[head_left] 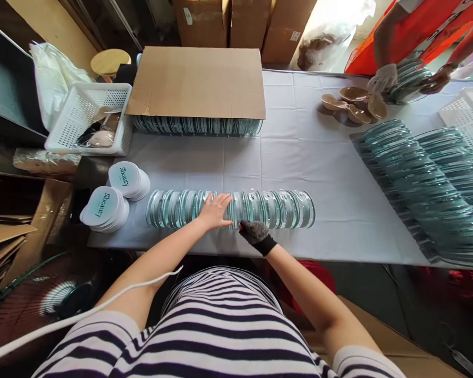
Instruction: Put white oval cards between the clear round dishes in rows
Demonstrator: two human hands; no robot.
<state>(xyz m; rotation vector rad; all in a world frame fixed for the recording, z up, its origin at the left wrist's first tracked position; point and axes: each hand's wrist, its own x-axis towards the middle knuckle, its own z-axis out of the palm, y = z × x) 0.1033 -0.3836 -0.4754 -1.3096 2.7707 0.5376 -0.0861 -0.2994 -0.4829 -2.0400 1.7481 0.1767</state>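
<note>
Left hand [216, 211] lies with fingers spread flat on the glass-disc row [284, 209]; gloved right hand [254, 232] curls against it.

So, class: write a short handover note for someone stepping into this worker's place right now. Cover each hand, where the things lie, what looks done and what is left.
Left hand: bare, resting flat on top of the row of glass discs standing on edge near the table front.
Right hand: in a dark glove, at the row's near side; grip unclear.
Done: row stands together; two stacks of round labels lie to its left.
Left: more discs wait under the cardboard sheet and at right.
</note>
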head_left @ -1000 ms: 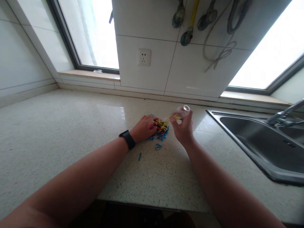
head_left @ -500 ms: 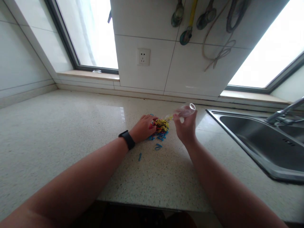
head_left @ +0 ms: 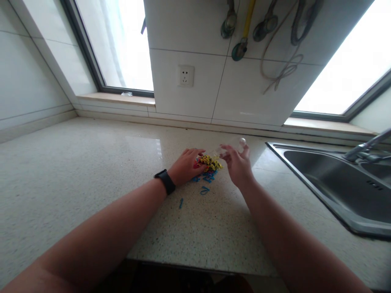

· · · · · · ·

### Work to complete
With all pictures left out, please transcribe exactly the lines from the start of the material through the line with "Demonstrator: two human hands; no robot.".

### Response to this task
[head_left] 
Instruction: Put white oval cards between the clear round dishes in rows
Demonstrator: two human hands; no robot.

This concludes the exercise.